═════ Records shown

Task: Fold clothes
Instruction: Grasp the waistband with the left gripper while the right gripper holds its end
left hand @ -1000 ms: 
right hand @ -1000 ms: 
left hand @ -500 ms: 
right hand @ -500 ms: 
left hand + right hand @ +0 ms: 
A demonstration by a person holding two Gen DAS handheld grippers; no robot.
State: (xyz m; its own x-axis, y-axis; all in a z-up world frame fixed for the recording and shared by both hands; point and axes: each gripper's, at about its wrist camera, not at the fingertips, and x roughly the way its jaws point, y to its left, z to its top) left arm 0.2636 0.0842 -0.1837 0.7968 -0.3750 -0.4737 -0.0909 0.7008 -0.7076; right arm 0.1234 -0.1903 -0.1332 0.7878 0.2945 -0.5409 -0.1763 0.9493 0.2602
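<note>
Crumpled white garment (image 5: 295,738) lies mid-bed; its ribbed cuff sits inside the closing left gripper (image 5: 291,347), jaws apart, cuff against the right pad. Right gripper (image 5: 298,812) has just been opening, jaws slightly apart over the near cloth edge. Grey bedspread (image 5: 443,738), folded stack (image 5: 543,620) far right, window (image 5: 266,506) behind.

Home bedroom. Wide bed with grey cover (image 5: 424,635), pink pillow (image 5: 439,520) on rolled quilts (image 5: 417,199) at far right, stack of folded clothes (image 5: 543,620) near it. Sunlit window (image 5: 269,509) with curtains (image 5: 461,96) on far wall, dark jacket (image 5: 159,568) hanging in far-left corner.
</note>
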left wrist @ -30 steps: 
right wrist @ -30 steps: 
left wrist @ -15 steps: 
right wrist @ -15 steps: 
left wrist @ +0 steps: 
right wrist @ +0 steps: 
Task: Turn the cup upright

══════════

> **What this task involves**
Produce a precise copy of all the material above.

> **Task output**
Task: Fold clothes
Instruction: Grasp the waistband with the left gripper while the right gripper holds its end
left hand @ -1000 ms: 
right hand @ -1000 ms: 
left hand @ -500 ms: 
right hand @ -500 ms: 
left hand + right hand @ +0 ms: 
A demonstration by a person holding two Gen DAS handheld grippers; no robot.
State: (xyz m; its own x-axis, y-axis; all in a z-up world frame fixed for the recording and shared by both hands; point and axes: each gripper's, at about its wrist camera, not at the fingertips, and x roughly the way its jaws point, y to its left, z to its top) left arm 0.2636 0.0842 -0.1837 0.7968 -0.3750 -0.4737 -0.0909 0.7008 -0.7076; right arm 0.1234 -0.1903 -0.1332 0.7878 0.2945 -0.5409 -0.1763 0.9493 0.2602
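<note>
Crumpled white garment (image 5: 295,738) lies mid-bed; its ribbed cuff sits inside the closing left gripper (image 5: 291,347), jaws apart, cuff against the right pad. Right gripper (image 5: 298,812) has just been opening, jaws slightly apart over the near cloth edge. Grey bedspread (image 5: 443,738), folded stack (image 5: 543,620) far right, window (image 5: 266,506) behind.

Home bedroom. Wide bed with grey cover (image 5: 424,635), pink pillow (image 5: 439,520) on rolled quilts (image 5: 417,199) at far right, stack of folded clothes (image 5: 543,620) near it. Sunlit window (image 5: 269,509) with curtains (image 5: 461,96) on far wall, dark jacket (image 5: 159,568) hanging in far-left corner.
</note>
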left wrist @ -30 steps: 
right wrist @ -30 steps: 
left wrist @ -15 steps: 
right wrist @ -15 steps: 
left wrist @ +0 steps: 
right wrist @ +0 steps: 
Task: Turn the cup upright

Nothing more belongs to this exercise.